The basis of the Board’s decision was based, in part, on the fact that the supervisor had refused the employee’s request to bring a union representative to the meeting, a right the employee was entitled to under NLRB v. J. Weingarten, 420 U.S. 251 (1975). Under Weingarten, an employee who is represented by a union has the right to a union representative at an investigatory interview that may lead to disciplinary action. As a result, the Board viewed the employee’s recording of the meeting to be a method of documenting what the employee perceived to be a potential violation of his Weingarten rights and, as such, was protective activity.
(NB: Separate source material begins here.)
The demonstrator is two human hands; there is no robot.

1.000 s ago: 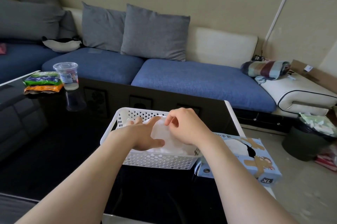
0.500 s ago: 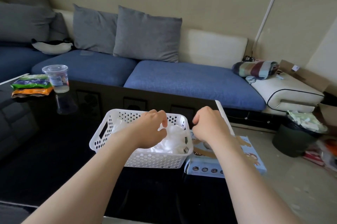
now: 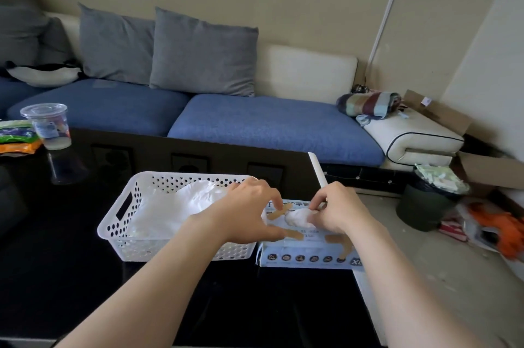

The Board also considered whether the employee had violated any state or local law that prohibited secret tape recordings, and there was none.

While the employer had implemented a rule that generally prohibited employees from making secret recordings in the workplace, the employer had implemented that rule only after it learned that the employee had secretly tape recorded the meeting. Based on these facts, the Board found that the rule was, among other things, overly broad and ordered the employer to rescind the rule and notify all employees in writing that the rule was no longer in effect.

Employers should be mindful of this decision as it exemplifies the type of adverse consequences an employer may suffer as a result of refusing an employee’s Weingarten rights.